Monday, August 9, 2010

The Art of Reflection

Sheila Lirio Marcelo is founder and CEO of Care.com. Her firm helps people find health care, child care and other services. She discusses several leadership lessons learned from a mentoring coach that she had the opportunity to work with:

The first thing she gave me advice on, and I give it to everybody, is to journal. Write things down. When you come out of a meeting or an interview, or you just finished running a session, what's on your mind? How did it make you feel? Again, it was raising my self-awareness around my management style. I think it was critical.

And then she taught me about meditation. It's about how you talk to yourself. And it's getting to know yourself. It's learning to kind of manage my mind and create the stability.

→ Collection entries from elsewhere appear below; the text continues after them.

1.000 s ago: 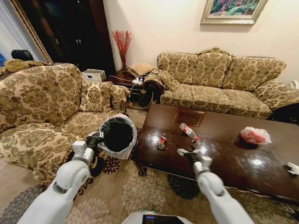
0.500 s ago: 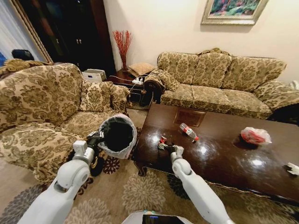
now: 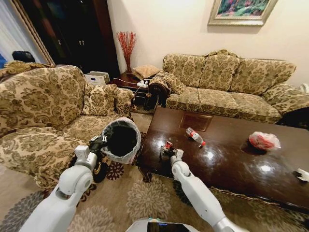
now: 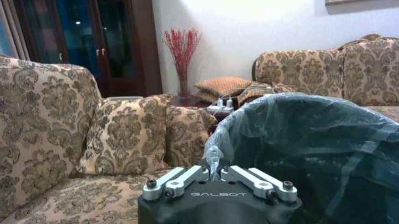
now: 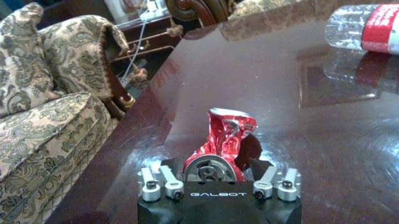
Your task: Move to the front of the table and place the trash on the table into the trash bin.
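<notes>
Left pincer [image 3: 100,143] is clamping closed on the liner rim of the trash bin [image 3: 121,140], holding it off the floor just left of the desk [image 3: 231,159] corner. Right pincer [image 5: 218,169] is sitting on the desk near that corner with its fingers spread around the red-and-white wrapper [image 5: 223,140], which is lying between them on the wood. Further right of that pincer, the bottle [image 3: 194,136] is lying just beyond it, the red-and-white bag bundle [image 3: 263,140] well apart, and the paper scrap [image 3: 302,174] at the far edge.
</notes>
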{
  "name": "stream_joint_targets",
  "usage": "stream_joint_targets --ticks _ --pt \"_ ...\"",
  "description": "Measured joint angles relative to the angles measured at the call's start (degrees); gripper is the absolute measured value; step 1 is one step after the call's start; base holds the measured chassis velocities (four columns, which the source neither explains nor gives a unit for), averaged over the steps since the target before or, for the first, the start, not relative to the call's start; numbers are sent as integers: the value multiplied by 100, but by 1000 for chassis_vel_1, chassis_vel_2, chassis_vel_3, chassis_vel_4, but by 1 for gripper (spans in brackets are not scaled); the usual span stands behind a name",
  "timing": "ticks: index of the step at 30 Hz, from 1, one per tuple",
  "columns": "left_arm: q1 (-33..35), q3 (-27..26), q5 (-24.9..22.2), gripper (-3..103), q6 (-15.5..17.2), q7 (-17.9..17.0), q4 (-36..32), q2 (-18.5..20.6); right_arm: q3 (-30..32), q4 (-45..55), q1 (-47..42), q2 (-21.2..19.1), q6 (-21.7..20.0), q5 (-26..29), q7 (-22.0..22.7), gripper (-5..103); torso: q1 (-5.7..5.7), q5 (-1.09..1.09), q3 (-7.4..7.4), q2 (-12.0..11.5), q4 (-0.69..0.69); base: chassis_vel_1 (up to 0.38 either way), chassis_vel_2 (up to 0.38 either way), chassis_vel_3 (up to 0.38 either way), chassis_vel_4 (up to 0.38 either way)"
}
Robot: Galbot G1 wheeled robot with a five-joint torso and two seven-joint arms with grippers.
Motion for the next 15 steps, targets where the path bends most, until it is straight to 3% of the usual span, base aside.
stream_joint_targets --ticks 3,6,15 --pt "1 12 0 5 0 1 -44 -2 12 62 -41 -34 -31 6 20 60 0 1 0 0 0 0 0 0 0" --pt "0 12 0 5 0 0 -64 12 33 125 -86 -74 -38 7 21 53 0 1 0 0 0 0 0 0 0" --pt "2 2 -6 5 2 -5 -96 56 105 381 -229 -151 10 -97 65 51 0 2 0 -1 1 0 0 0 0"
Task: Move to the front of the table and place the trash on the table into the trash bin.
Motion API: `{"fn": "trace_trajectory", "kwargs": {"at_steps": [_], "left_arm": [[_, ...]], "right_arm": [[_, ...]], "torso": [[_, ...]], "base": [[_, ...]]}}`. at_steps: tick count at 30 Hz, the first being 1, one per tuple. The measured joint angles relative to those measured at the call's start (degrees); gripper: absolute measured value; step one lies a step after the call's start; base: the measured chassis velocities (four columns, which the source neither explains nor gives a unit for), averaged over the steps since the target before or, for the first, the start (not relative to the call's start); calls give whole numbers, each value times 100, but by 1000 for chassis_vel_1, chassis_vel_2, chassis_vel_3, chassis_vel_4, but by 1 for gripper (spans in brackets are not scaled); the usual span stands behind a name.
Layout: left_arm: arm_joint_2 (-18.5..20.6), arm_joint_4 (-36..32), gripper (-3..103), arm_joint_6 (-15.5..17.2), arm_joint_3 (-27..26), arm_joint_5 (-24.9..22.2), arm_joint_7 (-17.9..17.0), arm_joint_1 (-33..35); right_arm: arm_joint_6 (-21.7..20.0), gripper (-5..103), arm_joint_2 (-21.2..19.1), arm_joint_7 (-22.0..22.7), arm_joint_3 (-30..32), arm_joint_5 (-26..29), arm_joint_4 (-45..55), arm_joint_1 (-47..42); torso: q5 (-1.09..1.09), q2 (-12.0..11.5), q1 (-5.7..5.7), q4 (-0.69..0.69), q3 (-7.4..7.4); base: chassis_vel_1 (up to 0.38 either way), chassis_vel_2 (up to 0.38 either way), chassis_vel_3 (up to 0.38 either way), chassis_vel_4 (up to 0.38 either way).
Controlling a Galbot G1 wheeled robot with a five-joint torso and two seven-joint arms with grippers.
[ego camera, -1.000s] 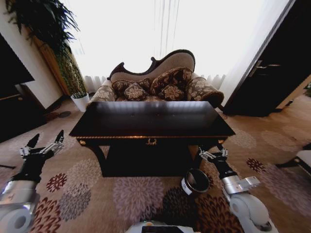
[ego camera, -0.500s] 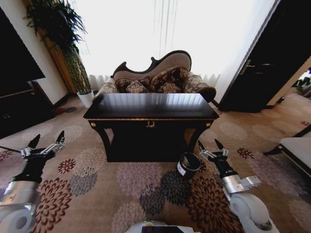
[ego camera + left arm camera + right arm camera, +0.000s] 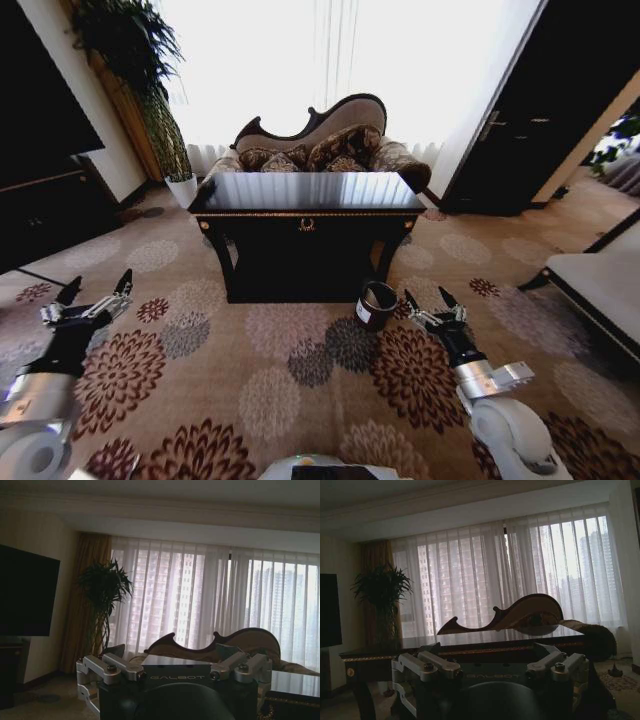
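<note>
The table [image 3: 307, 192] stands ahead at mid-distance on the flowered carpet, dark and glossy, with gold trim along its front edge. No trash can be made out on its shiny top. The trash bin [image 3: 376, 305], a small dark cylinder with a white label, sits on the floor by the table's front right leg. My right gripper [image 3: 426, 297] hangs open just right of the bin, a little nearer to me. Far to the left, my left gripper [image 3: 97, 285] is held open over the carpet. The right wrist view shows the table [image 3: 470, 647] edge-on.
A curved sofa [image 3: 320, 140] with patterned cushions stands behind the table, before bright curtained windows. A tall plant in a white pot [image 3: 183, 188] is at the back left, beside a dark cabinet [image 3: 50, 190]. A pale bench [image 3: 600, 285] juts in at right. Open carpet lies before the table.
The whole head view has shifted: the table and bin now look smaller and farther off, with more carpet in front. Both arms keep the same open pose.
</note>
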Motion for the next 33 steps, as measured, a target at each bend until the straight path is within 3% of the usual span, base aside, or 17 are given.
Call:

You wouldn't think an executive coach would provide that, but at a young age when I was a V.P., it was the most valuable piece of advice I got.

Engineering and "self-awareness" - - words one typically never sees in the same sentence, probably the same book. But reflecting is an important element of the management and leadership process. In fact, self-reflection is one of the great gifts a person can have (the ability to see things as they are, without blinders, is an even greater one). Reflecting on the past typically takes a backseat to looking ahead - - while attempting to contemplate the future gets foreclosed on by pressing events in the present. Like Thoreau - - find yourself a "Walden Zone." Someplace offline and completely disconnected - - a place that you feel comfortable thinking and writing.